Scientologie : en France, un mouvement indélogeable

La rencontre a eu lieu quatre jours avant le début de l’affaire Benalla. Le 14 juillet, Emmanuel Macron reçoit discrètement Tom Cruise à l’Elysée, en marge de la promotion du dernier Mission : impossible, tourné en grande partie à Paris. Après avoir visité le Château avec Brigitte Macron, l’acteur américain et le Président se livrent au jeu des selfies avec des enfants rassemblés dans la cour, mais aucune image officielle ne fuite. «Il s’agissait d’une rencontre privée, insiste-t-on aujourd’hui à l’Elysée. A aucun moment il n’a été question de scientologie.»

«Vague». Révélée par Paris Match, cette entrevue est pourtant loin d’avoir fait l’unanimité au sein du staff présidentiel. Quatorze ans plus tôt, à l’été 2004, la visite du même Tom Cruise à Nicolas Sarkozy, alors ministre des Finances, avait en effet provoqué une violente polémique. A l’époque, plusieurs notes diplomatiques attestaient du lobbying agressif de la scientologie au niveau politique, mais aussi du rôle clé de Tom Cruise dans la stratégie expansionniste de l’organisation, qui a listé des personnalités à rencontrer. L’occasion pour la star de dénoncer les «discriminations religieuses» dont seraient victimes les scientologues en Europe, et en particulier en France, où l’organisation fait alors l’objet de toutes les attentions. Sensible à ces arguments, Nicolas Sarkozy, qui a toujours préféré l’expression de «nouveaux mouvements spirituels»au terme de «sectes», a été le premier à infléchir la politique sur le sujet lors de son passage au ministère de l’Intérieur.

Depuis, le sujet s’est peu à peu effacé du débat public. Symbole de cet intérêt décroissant : la disparition du groupe «sectes» à l’Assemblée nationale et la déliquescence progressive de la Mission interministérielle de vigilance et de lutte contre les dérives sectaires (Miviludes), dépourvue de président depuis plus de six mois. A Matignon, on explique que le processus de recrutement doit aboutir «dans les prochaines semaines» à la nomination d’une «personnalité convaincante, compétente et reconnue». Mais les temps ont changé depuis la création de la mission, contribuant à rendre plus flous ses objectifs, alors même que les signalements n’ont jamais été aussi nombreux : 2 800 pour 2018, un record depuis six ans. Les deux mandats successifs de Serge Blisko, catapulté à la tête de la mission en 2012, n’ont pas non plus laissé un souvenir impérissable. «Un refuge plus qu’autre chose», raille un ancien salarié. Même malaise au sein des associations spécialisées, comme l’Union nationale des associations de défense des familles et de l’individu (Unadfi), qui voient leur budget fondre d’année en année.

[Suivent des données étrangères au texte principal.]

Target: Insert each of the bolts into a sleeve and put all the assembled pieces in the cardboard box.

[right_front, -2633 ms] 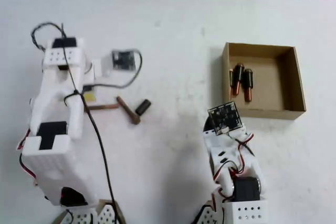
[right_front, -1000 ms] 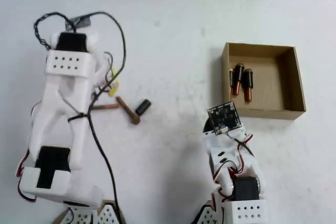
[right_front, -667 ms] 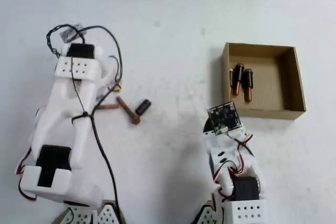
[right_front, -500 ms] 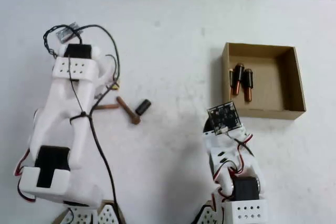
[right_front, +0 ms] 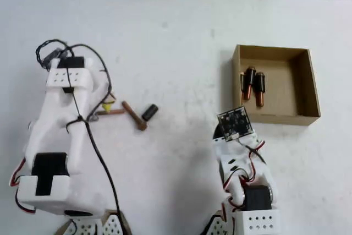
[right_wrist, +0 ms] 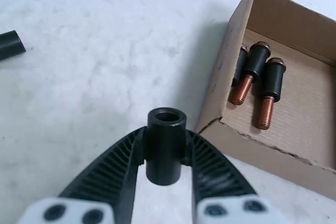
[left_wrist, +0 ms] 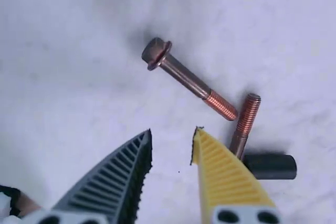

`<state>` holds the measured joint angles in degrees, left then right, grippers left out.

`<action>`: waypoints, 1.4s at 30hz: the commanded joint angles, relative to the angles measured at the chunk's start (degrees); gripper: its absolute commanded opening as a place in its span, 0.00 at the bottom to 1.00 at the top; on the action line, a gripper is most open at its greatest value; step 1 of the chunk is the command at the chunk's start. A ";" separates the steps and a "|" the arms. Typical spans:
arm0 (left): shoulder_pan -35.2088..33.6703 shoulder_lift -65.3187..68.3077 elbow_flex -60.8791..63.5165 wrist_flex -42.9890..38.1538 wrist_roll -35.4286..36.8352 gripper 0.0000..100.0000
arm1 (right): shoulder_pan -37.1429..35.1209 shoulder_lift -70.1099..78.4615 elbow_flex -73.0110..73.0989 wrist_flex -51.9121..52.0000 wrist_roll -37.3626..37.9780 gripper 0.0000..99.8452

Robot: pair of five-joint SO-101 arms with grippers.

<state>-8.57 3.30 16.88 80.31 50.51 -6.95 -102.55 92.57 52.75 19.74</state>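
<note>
Two copper bolts [left_wrist: 184, 74] [left_wrist: 245, 124] lie crossed on the white table, with a loose black sleeve [left_wrist: 270, 165] beside them. My left gripper [left_wrist: 170, 135] hovers open just short of them, and its yellow finger [left_wrist: 220, 177] covers part of the second bolt. From above, the left gripper [right_front: 105, 105] sits at the end of one bolt [right_front: 113, 111], with the other bolt [right_front: 135, 115] and the sleeve [right_front: 149, 111] just beyond. My right gripper [right_wrist: 166, 132] is shut on an upright black sleeve [right_wrist: 166, 148] just outside the cardboard box [right_wrist: 231, 61]. Three assembled pieces [right_wrist: 254, 69] lie in the box.
The cardboard box [right_front: 308, 81] stands at the right of the table, just beyond the right arm [right_front: 242, 158]. A black cable [right_front: 93, 141] runs along the left arm. Open white tabletop stretches between the bolts and the box.
The left arm has drawn back toward the table's near side, and its gripper now sits lower, at the bolts' end. The right arm, bolts and loose sleeve have not moved.
</note>
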 commanded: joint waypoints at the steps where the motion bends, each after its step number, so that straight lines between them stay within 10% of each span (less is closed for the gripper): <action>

Griefs. Longtemps dans le viseur des pouvoirs publics et objets de plusieurs rapports parlementaires, les mouvements sectaires traditionnels ont surtout été supplantés ces dernières années par la lutte contre l’islamisme radical. «On va être honnête, le sujet de la radicalisation a focalisé l’attention des magistrats et des services de renseignements, concède Anne Josso, secrétaire générale de la Miviludes et patronne de fait depuis la vacance du pouvoir. Cette vague, on la subit très clairement. Ajoutez à ça l’image un peu datée d’une mission sur les sectes à l’ancienne… Effectivement, on est un peu moins écoutés.» Les modes d’emprise ont également été bouleversés par les réseaux sociaux et le développement des théories conspirationnistes, comme les mouvements antivaccins. «On doit sans doute faire mieux sur ces questions, poursuit Anne Josso. Peut-être faut-il que l’on change de vocabulaire.» En dépit de la relative bienveillance des pouvoirs publics, la scientologie doit encore faire face à plusieurs poursuites judiciaires en France. Depuis août 2015, une information judiciaire est toujours en cours pour «harcèlement moral» et «abus de faiblesse»,après une plainte des salariés d’Arcadia. Les dirigeants scientologues de cette entreprise de BTP auraient siphonné les fonds et imposé des méthodes de management humiliantes issues des écrits du fondateur Ron Hubbard. Une instruction se poursuit également contre deux structures scientologues dans l’affaire de l’Institut Aubert, une école de Vincennes accusée d’avoir enseigné des préceptes scientologues à des enfants, à l’insu de leurs parents.

La scientologie aurait même pu être interdite en 2013, après la condamnation définitive de ses deux principales associations pour «escroquerie en bande organisée», «recel aggravé», «extorsion» et «exercice illégal de la médecine». Mais, en raison d’une modification du code civil trois ans auparavant, l’article de loi permettant de dissoudre une association reconnue coupable de tels griefs a malencontreusement disparu du droit français.